■ **Your task**
Reproduce the records below exactly, but only between the lines holding "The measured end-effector" and "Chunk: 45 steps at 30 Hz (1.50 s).", inclusive.
>>>
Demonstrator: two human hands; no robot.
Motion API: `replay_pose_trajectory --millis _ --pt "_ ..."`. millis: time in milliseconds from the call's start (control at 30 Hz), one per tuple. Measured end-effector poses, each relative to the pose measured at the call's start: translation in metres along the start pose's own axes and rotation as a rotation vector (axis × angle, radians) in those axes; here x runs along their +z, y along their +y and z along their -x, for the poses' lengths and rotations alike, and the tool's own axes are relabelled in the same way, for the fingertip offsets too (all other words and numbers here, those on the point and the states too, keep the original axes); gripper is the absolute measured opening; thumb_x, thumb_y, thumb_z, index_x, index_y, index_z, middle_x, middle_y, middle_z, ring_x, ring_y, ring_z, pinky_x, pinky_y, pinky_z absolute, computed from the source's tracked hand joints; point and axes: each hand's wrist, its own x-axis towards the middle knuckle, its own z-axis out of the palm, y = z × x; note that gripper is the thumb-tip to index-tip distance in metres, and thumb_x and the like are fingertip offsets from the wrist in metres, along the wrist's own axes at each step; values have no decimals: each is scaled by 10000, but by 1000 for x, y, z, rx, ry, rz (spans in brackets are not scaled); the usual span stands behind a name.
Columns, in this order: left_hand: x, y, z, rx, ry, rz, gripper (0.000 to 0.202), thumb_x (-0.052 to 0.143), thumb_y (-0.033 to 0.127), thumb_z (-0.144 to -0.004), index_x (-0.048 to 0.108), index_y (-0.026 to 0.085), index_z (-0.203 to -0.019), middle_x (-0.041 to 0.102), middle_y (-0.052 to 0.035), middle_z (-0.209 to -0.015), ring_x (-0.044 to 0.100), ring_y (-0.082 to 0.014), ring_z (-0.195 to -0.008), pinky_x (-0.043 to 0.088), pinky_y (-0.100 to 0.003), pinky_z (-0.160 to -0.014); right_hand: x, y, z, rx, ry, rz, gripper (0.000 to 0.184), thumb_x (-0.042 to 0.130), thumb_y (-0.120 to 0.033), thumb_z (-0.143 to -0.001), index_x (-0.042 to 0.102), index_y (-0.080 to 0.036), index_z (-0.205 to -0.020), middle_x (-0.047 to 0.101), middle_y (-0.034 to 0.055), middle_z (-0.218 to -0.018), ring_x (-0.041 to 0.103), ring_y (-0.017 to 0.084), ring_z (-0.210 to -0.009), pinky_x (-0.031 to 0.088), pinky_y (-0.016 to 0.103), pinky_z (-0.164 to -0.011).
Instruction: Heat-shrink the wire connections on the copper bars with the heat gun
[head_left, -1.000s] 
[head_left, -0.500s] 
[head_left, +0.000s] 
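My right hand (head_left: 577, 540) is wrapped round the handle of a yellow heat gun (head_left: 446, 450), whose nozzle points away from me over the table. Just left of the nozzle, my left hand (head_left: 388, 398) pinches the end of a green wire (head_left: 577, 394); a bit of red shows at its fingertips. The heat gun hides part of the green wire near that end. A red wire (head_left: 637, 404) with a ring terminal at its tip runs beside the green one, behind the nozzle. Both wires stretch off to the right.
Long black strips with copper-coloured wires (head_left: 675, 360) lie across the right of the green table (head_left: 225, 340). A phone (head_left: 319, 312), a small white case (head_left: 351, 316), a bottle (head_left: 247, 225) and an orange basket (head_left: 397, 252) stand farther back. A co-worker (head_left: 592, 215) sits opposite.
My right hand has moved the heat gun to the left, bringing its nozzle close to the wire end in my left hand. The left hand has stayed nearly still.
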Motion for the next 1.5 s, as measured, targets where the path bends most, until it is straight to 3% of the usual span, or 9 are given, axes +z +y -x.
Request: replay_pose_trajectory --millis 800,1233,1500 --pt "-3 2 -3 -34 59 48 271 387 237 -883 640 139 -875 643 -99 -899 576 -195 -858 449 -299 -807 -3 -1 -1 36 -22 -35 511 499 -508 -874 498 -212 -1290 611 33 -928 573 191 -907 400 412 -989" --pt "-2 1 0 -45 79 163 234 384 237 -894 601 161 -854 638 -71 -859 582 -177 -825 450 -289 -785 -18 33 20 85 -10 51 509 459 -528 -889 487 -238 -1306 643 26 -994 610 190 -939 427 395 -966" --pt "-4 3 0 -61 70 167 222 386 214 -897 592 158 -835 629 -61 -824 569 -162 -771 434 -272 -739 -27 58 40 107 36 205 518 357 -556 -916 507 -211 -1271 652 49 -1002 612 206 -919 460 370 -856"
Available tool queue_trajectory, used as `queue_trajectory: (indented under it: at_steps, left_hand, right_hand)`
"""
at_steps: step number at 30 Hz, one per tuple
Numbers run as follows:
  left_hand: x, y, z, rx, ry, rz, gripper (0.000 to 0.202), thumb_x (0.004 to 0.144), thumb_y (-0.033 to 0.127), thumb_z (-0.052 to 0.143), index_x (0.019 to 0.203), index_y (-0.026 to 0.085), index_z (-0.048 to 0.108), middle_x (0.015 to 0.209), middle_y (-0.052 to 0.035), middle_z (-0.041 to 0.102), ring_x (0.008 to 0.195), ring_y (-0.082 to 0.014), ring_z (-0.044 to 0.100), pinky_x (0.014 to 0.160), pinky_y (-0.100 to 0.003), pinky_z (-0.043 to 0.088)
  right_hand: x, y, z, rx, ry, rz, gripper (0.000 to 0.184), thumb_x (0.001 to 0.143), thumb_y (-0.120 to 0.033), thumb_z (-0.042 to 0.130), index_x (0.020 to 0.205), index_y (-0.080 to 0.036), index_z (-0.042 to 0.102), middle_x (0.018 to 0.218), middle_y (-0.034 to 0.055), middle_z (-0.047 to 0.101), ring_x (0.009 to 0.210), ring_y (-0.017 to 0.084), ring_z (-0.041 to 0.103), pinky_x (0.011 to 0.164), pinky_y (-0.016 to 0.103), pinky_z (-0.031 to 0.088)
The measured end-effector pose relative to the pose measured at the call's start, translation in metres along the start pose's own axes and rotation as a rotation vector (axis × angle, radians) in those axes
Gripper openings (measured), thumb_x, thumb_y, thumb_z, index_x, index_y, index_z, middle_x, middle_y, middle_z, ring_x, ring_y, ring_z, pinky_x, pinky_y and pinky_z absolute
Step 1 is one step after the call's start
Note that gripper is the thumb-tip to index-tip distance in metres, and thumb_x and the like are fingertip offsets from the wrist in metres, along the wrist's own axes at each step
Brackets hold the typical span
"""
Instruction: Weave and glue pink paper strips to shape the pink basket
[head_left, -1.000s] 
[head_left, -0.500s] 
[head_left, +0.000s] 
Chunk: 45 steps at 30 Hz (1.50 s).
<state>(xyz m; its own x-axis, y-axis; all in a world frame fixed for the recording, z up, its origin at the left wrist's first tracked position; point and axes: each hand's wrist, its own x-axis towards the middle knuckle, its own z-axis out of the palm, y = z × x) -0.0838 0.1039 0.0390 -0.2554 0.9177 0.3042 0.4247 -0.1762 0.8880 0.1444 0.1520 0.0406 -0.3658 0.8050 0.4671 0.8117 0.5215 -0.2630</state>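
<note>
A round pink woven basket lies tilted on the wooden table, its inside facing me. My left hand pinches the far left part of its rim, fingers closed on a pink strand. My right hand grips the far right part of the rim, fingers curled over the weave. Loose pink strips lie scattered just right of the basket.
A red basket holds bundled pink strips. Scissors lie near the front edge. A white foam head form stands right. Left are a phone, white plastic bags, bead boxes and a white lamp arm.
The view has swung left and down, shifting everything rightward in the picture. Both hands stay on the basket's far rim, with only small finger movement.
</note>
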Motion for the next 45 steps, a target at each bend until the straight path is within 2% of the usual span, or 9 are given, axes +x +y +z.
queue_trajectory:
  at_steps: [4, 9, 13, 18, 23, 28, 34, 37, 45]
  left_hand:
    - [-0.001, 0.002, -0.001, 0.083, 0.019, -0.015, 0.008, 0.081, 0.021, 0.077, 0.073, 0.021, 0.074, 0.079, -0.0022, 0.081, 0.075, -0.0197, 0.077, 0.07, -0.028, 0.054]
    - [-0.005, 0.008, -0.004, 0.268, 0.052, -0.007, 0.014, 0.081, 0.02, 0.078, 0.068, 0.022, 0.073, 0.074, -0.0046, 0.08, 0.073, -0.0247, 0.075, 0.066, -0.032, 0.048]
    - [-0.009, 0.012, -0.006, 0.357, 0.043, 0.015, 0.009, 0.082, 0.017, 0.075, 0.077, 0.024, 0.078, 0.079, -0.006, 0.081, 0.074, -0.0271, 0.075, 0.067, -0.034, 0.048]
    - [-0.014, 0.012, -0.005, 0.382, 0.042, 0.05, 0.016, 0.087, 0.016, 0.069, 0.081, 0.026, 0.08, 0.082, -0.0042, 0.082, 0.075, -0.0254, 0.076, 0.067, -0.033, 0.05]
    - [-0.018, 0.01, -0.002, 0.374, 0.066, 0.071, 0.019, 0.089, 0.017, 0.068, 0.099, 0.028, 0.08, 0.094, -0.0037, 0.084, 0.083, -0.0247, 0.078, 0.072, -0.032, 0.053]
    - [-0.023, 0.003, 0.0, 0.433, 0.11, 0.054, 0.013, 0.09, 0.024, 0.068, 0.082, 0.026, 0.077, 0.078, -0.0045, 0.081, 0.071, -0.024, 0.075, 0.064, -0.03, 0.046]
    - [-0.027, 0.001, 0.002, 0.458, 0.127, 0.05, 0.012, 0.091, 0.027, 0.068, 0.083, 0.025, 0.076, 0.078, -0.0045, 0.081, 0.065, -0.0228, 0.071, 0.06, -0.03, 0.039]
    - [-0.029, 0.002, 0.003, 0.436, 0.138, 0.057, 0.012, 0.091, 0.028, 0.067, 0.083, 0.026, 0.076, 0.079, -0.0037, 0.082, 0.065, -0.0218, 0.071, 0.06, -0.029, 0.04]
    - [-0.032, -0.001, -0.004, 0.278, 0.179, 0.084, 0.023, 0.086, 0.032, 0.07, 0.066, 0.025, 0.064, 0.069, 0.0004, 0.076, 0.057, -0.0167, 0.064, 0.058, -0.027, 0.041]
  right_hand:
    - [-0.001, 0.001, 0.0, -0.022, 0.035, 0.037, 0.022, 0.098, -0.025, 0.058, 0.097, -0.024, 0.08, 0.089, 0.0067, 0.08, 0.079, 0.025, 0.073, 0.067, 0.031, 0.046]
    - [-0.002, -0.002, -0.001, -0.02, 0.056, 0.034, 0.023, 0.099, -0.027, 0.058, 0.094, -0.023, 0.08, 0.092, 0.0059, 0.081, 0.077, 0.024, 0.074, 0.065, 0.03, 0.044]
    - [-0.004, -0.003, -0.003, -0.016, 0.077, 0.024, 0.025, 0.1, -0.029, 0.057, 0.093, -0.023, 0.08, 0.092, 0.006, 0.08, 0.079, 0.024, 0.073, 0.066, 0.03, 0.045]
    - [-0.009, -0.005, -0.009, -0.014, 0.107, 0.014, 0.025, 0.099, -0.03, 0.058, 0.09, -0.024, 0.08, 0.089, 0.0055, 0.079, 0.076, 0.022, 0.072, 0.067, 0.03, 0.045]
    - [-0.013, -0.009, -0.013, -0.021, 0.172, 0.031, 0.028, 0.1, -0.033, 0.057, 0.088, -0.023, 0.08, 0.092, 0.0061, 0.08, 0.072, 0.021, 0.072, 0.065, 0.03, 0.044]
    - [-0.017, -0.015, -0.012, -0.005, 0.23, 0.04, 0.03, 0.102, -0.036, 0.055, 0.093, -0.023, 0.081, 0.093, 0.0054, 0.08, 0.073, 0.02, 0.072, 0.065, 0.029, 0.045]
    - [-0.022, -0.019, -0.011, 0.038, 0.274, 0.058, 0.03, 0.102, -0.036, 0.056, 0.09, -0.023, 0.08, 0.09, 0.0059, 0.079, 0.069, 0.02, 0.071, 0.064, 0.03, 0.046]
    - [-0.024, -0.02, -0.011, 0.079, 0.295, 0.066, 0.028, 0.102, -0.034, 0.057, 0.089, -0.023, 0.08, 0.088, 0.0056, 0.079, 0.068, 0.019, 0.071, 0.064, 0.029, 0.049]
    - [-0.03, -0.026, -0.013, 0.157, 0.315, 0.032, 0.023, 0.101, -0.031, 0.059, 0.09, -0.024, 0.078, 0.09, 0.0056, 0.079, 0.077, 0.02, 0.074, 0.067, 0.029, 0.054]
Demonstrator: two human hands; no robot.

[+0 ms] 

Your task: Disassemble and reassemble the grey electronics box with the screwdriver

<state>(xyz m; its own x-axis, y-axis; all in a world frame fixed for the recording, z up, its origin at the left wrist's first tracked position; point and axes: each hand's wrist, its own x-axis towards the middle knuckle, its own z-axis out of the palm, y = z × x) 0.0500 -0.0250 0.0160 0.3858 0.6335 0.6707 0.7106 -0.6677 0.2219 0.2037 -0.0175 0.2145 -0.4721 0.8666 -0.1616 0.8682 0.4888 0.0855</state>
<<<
■ **Task response**
The measured end-effector pose relative to the pose measured at the call's start, translation in metres along the start pose's own axes and rotation as a rotation vector (axis × angle, radians) in those axes
Gripper openings (measured), thumb_x, thumb_y, thumb_z, index_x, index_y, index_z, middle_x, middle_y, middle_z, ring_x, ring_y, ring_z, pinky_x, pinky_y and pinky_z absolute
Step 1 is one step after the call's start
Note that gripper is the thumb-tip to index-tip distance in metres, and thumb_x and the like are fingertip offsets from the wrist in metres, along the wrist's own axes at each step
Brackets hold the typical span
"""
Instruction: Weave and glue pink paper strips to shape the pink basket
[head_left, -1.000s] 
[head_left, -0.500s] 
[head_left, +0.000s] 
Chunk: 45 steps at 30 Hz (1.50 s).

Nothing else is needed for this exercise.